TASK GOAL: Reproduce all the data exactly, without pictures.
<<<<
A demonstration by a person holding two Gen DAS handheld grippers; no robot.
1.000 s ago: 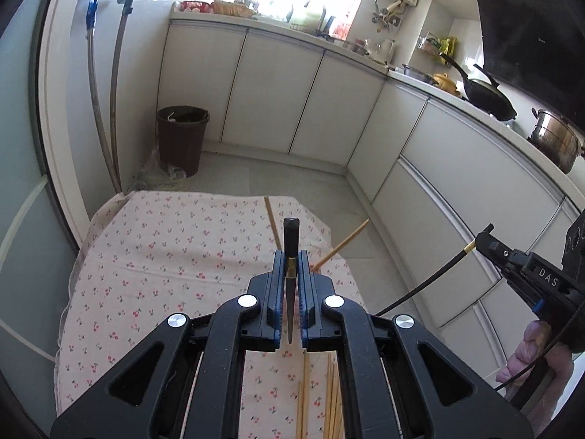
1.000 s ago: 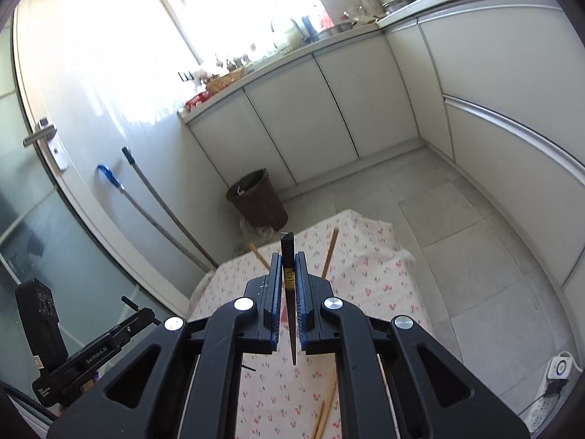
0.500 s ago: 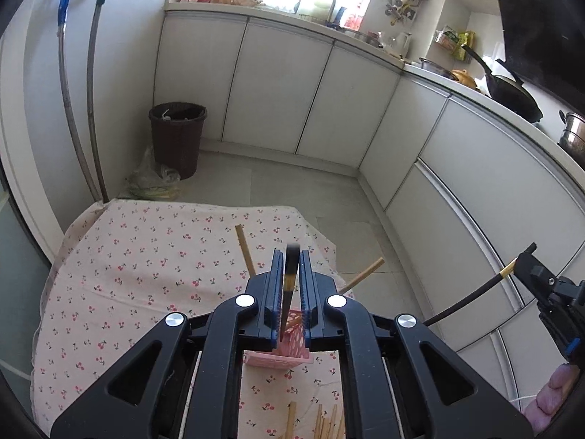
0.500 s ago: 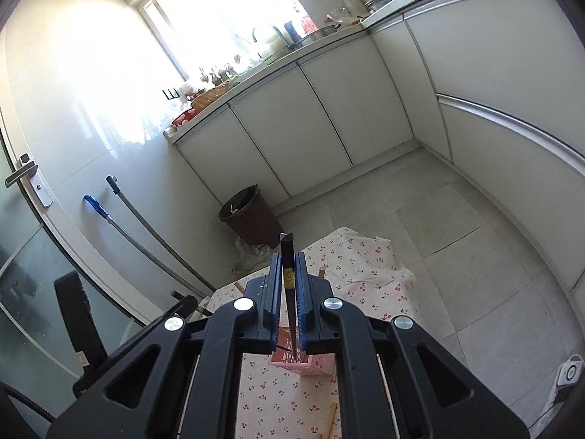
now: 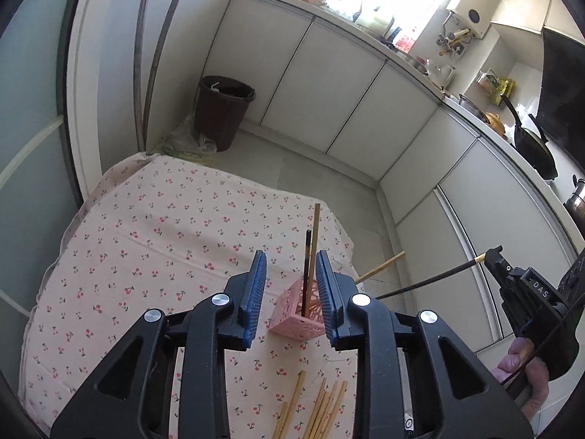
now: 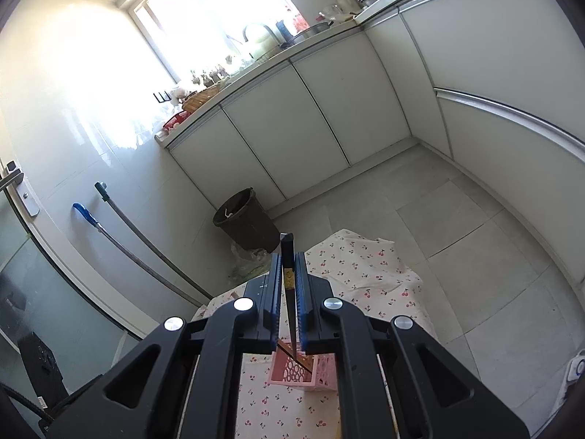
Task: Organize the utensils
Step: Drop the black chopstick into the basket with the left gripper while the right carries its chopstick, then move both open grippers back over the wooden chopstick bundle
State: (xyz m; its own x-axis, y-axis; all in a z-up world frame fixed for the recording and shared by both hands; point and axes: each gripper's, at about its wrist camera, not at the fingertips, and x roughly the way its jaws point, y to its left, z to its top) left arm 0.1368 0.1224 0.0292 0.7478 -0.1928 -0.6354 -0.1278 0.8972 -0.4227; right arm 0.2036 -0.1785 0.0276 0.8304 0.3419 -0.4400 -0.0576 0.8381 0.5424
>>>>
RESULT BELOW:
A demonstration by a person holding two Gen DAS handheld grippers; no robot.
1.000 s ago: 
1.000 s ago: 
0.500 s ago: 
0.500 s ago: 
now: 
now: 
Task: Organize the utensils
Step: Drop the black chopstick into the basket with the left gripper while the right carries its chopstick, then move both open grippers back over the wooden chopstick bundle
State: (xyz m; its own x-axis, y-axis; all in a z-up world frame fixed for the recording and shared by both hands; point and axes: each gripper's, at about its wrist camera, not at the fingertips, and x roughly the way its jaws point, y to its left, z to its top) left arm 0.1368 0.1224 0.0292 0.7478 -0.1928 -0.6354 -0.1278 0.8972 -0.4227; right arm 0.2036 -0.1785 0.0276 0.8304 0.3419 -0.4400 -0.0576 0.8381 0.5424

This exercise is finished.